Welcoming Dinner - Rand Wentworth
"Our Great Strength"
Welcoming Dinner Speech
October 14, 2011
This year, Alliance President Rand Wentworth addressed more than 1,200 land conservationists at the Rally Welcoming Dinner. He spoke about the endurance of land trusts and their ability to stare adversity in the eyes and supersede challenges in the reach for everlasting landscapes.
Here are some key excerpts from his speech:
"As we gather here at Rally, we are in the midst of the Great Recession, a federal budget crisis, and a wildly swinging stock market. We, too, may feel we have taken a shot to the heart. Land trusts have been hit by a decline in charitable giving and government funding. And, with the drop in real estate values, many landowners have been reluctant to donate conservation easements.
We are not alone. In 2010, 40% of charities across the country reported a decline in donations and many have had to cut budgets and reduce staff. Land trusts may soon be hit by state and local governments looking for new sources of revenue: Kansas is considering making charities pay sales taxes; Hawaii has proposed a 1% tax on nonprofits; Pennsylvania and others are considering eliminating property tax breaks for charities, which could be catastrophic for any land trust with many preserves.
With all of this bad news, I expected to see a dramatic decline in conservation activity when we tabulated the results of the National Land Trust Census for the past five years. But I am delighted to report that land trusts protected 10 million acres over the past five years, an average of 2 million acres a year. Land trusts have actually saved more land than was lost to development! Together, we have now protected a total of 47 million acres – an area 5 million acres larger than the state of Wisconsin.
This is a breathtaking accomplishment! Land trusts have demonstrated that they are tough, creative and resilient – even in hard times. At a time when many big government programs are out of money, our great strength is that we are small and local. We know our neighbors and, sitting around a kitchen table, we come to common-sense solutions to help them save their land. We work in the intimacy of a local community – a space that technology and global commerce have abandoned, but which remains rich with opportunity."
"......When we go on a long walk in nature, our worries fade.

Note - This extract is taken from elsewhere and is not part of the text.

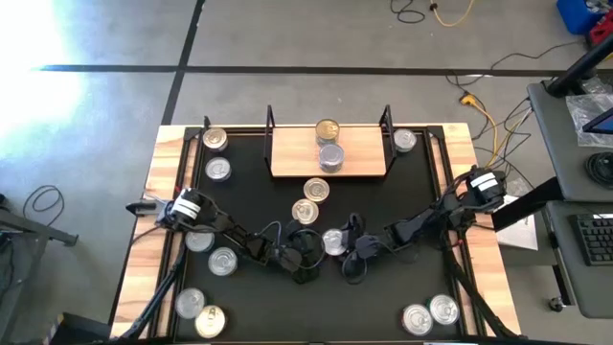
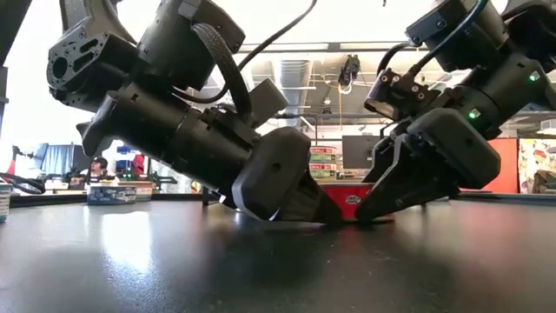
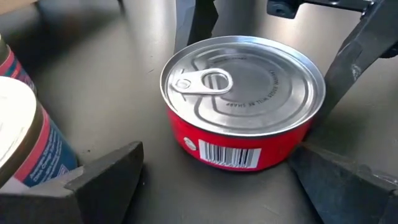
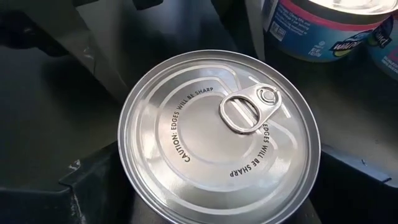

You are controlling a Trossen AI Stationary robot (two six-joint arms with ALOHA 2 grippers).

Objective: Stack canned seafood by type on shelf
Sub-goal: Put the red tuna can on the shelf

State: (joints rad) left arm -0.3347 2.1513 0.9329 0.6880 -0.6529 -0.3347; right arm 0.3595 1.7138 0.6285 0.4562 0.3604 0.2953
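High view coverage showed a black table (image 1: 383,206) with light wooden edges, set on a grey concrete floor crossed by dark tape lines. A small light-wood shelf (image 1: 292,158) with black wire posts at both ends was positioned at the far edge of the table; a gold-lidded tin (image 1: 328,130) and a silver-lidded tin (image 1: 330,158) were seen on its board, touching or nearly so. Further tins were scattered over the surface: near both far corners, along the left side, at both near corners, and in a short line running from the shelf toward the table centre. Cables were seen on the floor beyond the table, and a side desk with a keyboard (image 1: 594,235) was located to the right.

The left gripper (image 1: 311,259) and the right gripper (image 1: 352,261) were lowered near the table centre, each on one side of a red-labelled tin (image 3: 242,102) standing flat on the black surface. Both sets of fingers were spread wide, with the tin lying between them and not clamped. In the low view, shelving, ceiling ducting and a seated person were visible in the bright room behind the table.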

We are surrounded by birds, insects and animals that go about their business without needing anything from us. We understand that, long before our short lives, mountains erupted from the earth, rivers shaped their path, and ancient glaciers carved deep, clear lakes. We come to a knowing, deep in our bones, that we are part of an abundant and beautiful web of life. In the midst of economic turmoil, we are reminded that we could lose everything and still be wealthy beyond words.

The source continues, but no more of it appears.